Sunday, February 26, 2017

Firestarter

FirestarterFirestarter by Stephen King
My rating: 4 of 5 stars

When some cash-poor college students volunteer for an experiment, they have no idea of the Pandora's Box they are about to unleash. Years later, one of them, Andy McGee, is on the run from The Shop, with his daughter, Charlie. Can Andy and Charlie evade The Shop before their world goes up in flames?

First off, for years now, I cannot read the title without hearing the Prodigy song of the same name. Maybe he'll follow this one up with a book called Fuel my Fire or Smack My Bitch Up one of these days to continue along the same lines.

Firestarter is one of those Stephen King books you don't hear all that much about. A lot of people only know of it because of the movie starring Drew Barrymore in the 1980s. Well, more people should know about it because it's a corking good read.
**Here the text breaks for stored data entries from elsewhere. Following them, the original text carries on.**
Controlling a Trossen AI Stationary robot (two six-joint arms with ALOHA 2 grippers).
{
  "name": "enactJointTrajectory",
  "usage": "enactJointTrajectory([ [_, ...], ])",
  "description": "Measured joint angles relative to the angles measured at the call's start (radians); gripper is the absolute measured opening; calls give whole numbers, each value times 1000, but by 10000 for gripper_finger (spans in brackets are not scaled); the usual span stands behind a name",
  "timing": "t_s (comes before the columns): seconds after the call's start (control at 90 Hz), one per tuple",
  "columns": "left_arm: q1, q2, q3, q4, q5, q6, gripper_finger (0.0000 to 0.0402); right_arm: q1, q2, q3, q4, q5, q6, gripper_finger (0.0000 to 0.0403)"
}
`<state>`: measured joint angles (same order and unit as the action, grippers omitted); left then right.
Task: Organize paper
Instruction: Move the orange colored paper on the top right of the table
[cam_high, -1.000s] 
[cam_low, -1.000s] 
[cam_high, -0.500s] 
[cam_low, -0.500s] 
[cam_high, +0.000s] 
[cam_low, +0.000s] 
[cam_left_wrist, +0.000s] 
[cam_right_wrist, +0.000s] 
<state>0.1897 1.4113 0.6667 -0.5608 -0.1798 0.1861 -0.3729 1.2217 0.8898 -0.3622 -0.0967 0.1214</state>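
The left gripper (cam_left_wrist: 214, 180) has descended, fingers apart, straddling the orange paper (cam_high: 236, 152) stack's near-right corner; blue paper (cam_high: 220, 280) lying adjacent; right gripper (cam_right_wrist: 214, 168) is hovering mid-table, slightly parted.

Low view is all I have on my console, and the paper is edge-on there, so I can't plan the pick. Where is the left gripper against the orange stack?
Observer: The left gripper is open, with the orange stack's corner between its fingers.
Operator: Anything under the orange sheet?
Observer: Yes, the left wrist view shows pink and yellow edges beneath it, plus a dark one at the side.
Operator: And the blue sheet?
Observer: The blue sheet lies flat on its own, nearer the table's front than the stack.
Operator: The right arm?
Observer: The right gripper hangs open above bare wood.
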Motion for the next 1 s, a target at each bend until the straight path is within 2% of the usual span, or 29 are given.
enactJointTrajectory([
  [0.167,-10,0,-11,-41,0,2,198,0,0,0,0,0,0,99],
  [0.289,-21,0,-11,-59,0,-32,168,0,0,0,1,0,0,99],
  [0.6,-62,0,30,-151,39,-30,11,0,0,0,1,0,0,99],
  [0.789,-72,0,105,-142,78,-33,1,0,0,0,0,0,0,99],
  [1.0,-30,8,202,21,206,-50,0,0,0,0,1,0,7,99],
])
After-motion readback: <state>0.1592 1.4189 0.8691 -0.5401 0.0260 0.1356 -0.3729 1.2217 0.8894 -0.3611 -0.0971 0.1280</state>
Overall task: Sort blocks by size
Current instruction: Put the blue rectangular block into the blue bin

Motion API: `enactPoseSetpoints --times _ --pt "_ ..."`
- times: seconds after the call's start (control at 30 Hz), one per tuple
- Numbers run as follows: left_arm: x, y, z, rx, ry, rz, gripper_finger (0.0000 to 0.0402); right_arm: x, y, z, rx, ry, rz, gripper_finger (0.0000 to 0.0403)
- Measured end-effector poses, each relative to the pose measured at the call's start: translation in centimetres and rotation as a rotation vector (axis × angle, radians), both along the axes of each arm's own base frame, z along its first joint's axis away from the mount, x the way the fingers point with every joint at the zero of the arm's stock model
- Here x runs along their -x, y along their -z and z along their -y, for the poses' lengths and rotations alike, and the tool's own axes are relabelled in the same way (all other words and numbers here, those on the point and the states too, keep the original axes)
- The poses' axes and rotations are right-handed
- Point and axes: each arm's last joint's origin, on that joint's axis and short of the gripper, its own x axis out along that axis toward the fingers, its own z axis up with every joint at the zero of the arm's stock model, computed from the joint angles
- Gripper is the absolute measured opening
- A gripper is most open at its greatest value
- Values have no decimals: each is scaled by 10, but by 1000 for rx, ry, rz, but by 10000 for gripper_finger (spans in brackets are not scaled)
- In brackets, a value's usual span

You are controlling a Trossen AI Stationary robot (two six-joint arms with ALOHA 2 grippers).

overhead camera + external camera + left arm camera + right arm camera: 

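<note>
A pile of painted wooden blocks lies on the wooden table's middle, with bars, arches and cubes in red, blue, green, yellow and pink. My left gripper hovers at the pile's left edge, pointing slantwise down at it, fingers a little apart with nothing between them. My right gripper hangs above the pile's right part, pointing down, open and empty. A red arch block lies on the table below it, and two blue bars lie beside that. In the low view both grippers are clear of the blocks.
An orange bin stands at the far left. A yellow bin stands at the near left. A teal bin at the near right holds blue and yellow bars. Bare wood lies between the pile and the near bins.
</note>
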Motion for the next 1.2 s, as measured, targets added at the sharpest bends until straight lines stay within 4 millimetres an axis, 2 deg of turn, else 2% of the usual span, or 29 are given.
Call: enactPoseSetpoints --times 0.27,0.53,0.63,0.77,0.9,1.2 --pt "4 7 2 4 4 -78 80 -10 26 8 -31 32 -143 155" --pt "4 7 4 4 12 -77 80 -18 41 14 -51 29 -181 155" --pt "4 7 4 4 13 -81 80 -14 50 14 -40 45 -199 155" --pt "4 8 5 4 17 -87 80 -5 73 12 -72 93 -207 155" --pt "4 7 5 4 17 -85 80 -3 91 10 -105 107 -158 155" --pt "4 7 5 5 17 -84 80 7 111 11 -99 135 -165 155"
A 1960s experiment gave Andy McGee and his wife psychic powers. It also altered their DNA enough to produce Charlie, their immensely powerful psychic daughter, whose abilities include pyrokinesis, hence the title.

For a good portion of the book, the suspense comes from Andy trying to stay one step ahead of The Shop. The rest of it is the two McGees trying to escape The Shop's clutches. The Shop, and John Rainbird, make fantastic villains because they aren't nearly as far outside the realm of possibility as evil cars and spider-clowns.
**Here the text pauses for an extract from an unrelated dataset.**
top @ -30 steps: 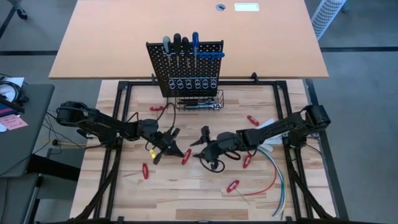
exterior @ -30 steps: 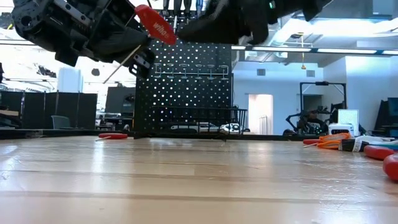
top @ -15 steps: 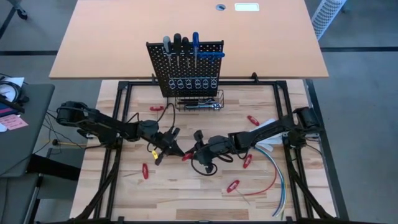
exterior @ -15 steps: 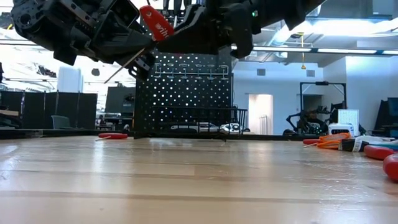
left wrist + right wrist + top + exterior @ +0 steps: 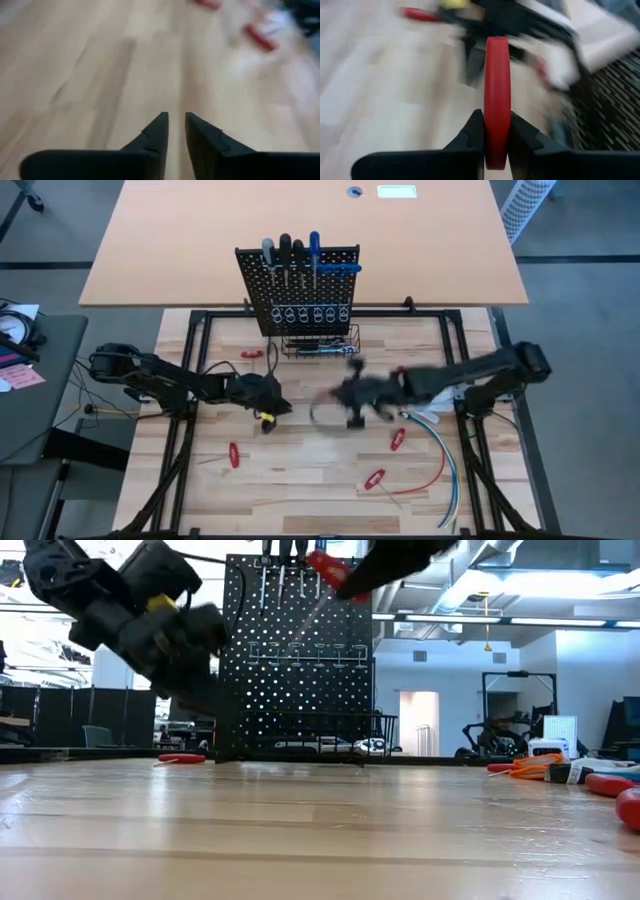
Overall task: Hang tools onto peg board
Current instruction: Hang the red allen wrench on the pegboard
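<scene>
right end effector [image 5: 496, 131] clamped on a red-handled tool [image 5: 497, 95] above mid-table, left end effector [image 5: 176, 126] slightly parted and empty near the table [image 5: 300, 480]; transport step, next needs alignment with a free holder on the peg board [image 5: 300, 290].

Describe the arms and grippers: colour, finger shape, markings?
Both arms are dark, jointed, slim links. The left gripper has two matte black fingers tapering to wedge tips; a yellow mark sits near its wrist. The right gripper has matching black tapered fingers.
</scene>
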### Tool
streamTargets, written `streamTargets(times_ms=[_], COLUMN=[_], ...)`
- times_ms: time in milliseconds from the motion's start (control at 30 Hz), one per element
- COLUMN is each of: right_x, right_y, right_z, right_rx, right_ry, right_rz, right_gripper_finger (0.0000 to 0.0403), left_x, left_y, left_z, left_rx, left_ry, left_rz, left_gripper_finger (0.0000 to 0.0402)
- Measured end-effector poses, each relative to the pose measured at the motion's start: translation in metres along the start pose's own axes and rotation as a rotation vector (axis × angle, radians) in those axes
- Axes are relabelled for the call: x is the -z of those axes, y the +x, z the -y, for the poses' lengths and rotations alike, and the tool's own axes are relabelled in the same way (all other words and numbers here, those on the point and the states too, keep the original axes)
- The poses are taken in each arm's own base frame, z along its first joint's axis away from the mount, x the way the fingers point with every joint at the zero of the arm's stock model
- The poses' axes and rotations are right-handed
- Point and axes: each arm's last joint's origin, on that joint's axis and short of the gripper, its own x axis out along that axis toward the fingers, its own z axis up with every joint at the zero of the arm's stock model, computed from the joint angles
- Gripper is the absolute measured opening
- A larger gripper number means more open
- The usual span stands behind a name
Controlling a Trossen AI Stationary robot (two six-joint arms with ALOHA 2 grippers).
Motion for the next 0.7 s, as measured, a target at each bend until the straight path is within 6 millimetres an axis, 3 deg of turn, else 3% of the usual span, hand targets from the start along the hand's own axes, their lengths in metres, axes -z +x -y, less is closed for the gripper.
streamTargets(times_ms=[133,233,433,567,700], right_x=[-0.009,-0.015,-0.021,-0.027,-0.031], right_y=[-0.031,-0.048,-0.057,-0.053,-0.046], right_z=[0.049,0.089,0.161,0.186,0.197], right_rx=[0.162,0.273,0.4,0.414,0.403], right_ry=[0.201,0.328,0.415,0.391,0.369], right_rz=[-0.168,-0.267,-0.391,-0.46,-0.5], right_gripper_finger=[0.0045,0.0045,0.0045,0.0045,0.0045], left_x=[0.015,0.02,0.025,0.03,0.035], left_y=[0.001,0.004,0.018,0.028,0.035], left_z=[-0.009,-0.009,-0.004,-0.004,-0.006], left_rx=[-0.207,-0.288,-0.326,-0.316,-0.316], left_ry=[-0.123,-0.181,-0.161,-0.145,-0.143], left_rz=[-0.116,-0.103,-0.043,-0.032,-0.036], left_gripper_finger=[0.0087,0.0093,0.0095,0.0095,0.0095])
Like a lot of Stephen King books, the relationships between the characters keep the story going. John Rainbird proved to be more than the scene-chewing villain I originally pegged him as. Unlike the protagonists in Doctor Sleep, I feared for Charlie and Andy almost constantly.

I'd forgotten how brutal King was sometimes in his older books. There are some parts of this one I'll remember for a long time. Maybe Stephen King will revisit a character or two from this book before he goes to the clearing at the end of the path, maybe as part of a Dark Tower story.

As I said before, this is a very underrated King book. I don't really have anything bad to say about it. Four out of five stars.